China hosted multiple Phase III vaccine trials and collaborated in multinational studies, accelerating both domestic approvals and global submissions.
3. What is the Vaccine Administration Law of 2019?
It is China’s comprehensive framework for vaccine development, trial oversight, production, and post-market surveillance, emphasizing safety and transparency.
4. How are pediatric vaccine trials regulated?
They require parental consent, child assent, and enhanced safety monitoring under NMPA oversight, reflecting global ethical standards.

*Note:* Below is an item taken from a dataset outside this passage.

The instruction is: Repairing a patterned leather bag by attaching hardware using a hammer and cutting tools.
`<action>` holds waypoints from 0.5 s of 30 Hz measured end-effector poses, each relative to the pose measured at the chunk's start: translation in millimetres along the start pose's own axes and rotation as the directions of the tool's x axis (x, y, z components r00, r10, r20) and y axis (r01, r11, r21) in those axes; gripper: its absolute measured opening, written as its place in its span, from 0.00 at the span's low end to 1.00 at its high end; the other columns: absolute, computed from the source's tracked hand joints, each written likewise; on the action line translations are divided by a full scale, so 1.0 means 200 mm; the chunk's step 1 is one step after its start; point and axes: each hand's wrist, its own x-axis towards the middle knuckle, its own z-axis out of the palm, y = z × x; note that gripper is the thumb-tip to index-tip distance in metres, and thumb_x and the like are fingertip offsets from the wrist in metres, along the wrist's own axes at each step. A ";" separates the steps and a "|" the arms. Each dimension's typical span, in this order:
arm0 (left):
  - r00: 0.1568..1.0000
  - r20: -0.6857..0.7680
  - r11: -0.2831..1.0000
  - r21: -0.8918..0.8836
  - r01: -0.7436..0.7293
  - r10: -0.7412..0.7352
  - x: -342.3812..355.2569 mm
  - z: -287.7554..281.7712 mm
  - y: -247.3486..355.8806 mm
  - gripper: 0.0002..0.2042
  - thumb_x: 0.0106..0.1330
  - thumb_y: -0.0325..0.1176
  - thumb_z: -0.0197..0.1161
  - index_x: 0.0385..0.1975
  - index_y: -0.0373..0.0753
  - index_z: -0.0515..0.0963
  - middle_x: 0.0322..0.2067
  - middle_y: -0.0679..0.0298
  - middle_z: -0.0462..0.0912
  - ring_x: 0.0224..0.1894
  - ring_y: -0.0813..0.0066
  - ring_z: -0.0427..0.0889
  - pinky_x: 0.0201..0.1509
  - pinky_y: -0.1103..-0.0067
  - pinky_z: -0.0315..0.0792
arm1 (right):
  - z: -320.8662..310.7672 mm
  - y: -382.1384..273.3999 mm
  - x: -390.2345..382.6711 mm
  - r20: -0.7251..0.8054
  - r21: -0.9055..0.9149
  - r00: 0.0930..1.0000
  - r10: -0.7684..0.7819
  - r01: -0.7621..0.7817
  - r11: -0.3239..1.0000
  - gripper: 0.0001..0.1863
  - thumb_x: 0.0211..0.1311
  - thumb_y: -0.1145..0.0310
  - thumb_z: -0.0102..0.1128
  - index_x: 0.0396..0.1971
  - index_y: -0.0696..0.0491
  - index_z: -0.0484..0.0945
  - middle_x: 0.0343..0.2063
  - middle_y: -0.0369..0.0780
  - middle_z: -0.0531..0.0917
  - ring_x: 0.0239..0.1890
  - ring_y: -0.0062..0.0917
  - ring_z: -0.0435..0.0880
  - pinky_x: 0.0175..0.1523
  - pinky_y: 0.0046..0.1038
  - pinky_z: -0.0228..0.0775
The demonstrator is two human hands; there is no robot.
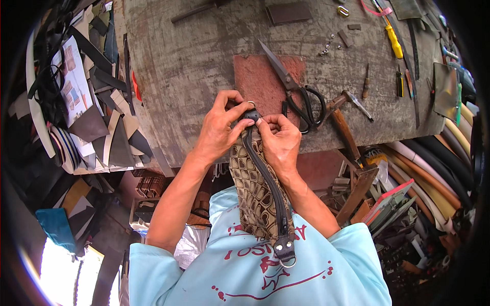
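A long pouch (250, 191) in brown and cream scale-patterned material hangs from my hands down over my shirt. A black zipper (268, 178) runs along it. At its upper end is a black leather tab (251, 115) with a metal ring, at the table's edge. My left hand (223, 122) pinches this tab between thumb and fingers. From the other side, my right hand (280, 140) grips the same end, its fingers curled. The lower end carries another black tab (284, 249) with two silver studs and a D-ring (289, 263).
Black-handled scissors (301, 94) lie across a reddish square pad (247, 76) beyond my hands. A hammer (345, 130) rests at the table's front edge. Farther right are a yellow-handled screwdriver (394, 42) and an awl (366, 81). Leather scraps (109, 122) crowd the left; material rolls (434, 173) stand right.
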 end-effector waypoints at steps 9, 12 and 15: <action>0.986 0.018 0.975 0.147 -0.165 0.165 0.00 -0.02 -0.02 0.20 0.55 0.26 0.72 0.48 0.34 0.78 0.47 0.57 0.71 0.42 0.57 0.80 0.43 0.67 0.78 | -0.15 -0.09 0.03 0.135 -0.415 0.778 -0.614 0.607 0.677 0.15 0.57 0.75 0.64 0.46 0.58 0.79 0.32 0.46 0.83 0.33 0.40 0.84 0.37 0.36 0.77; 0.983 0.041 0.975 0.124 -0.185 0.181 0.01 -0.03 -0.03 0.20 0.55 0.26 0.72 0.49 0.35 0.77 0.47 0.56 0.71 0.43 0.57 0.80 0.44 0.66 0.78 | -0.18 -0.02 0.11 0.471 -0.254 0.552 -0.688 0.832 0.494 0.21 0.47 0.80 0.62 0.46 0.58 0.79 0.33 0.41 0.79 0.36 0.36 0.82 0.38 0.34 0.75; 0.986 0.028 0.981 0.105 -0.165 0.163 0.00 -0.04 -0.01 0.21 0.55 0.25 0.72 0.50 0.35 0.75 0.47 0.56 0.71 0.43 0.60 0.80 0.44 0.67 0.77 | -0.19 -0.01 0.15 0.543 -0.273 0.488 -0.683 0.872 0.407 0.21 0.45 0.79 0.62 0.44 0.57 0.80 0.31 0.41 0.77 0.34 0.35 0.80 0.36 0.35 0.74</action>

5. What role do CROs play in vaccine trials?
CROs coordinate site management, patient recruitment, and data monitoring, ensuring compliance with GCP and regulatory expectations.
6. Can vaccine trial data from China be used globally?
Yes, provided it meets ICH and WHO standards. The NMPA’s harmonization with global guidelines supports data acceptance in multinational submissions.
Conclusion & Call-to-Action
China has emerged as a critical player in global vaccine clinical trials, supported by regulatory reforms, infrastructure growth, and integration into multinational studies. While challenges remain in transparency, patient trust, and data localization, the opportunities for sponsors are immense. Organizations planning vaccine trials should prioritize early regulatory engagement, robust pharmacovigilance, and strong local partnerships to ensure both compliance and success. Leveraging China’s unique strengths will be essential in shaping the future of global vaccine development.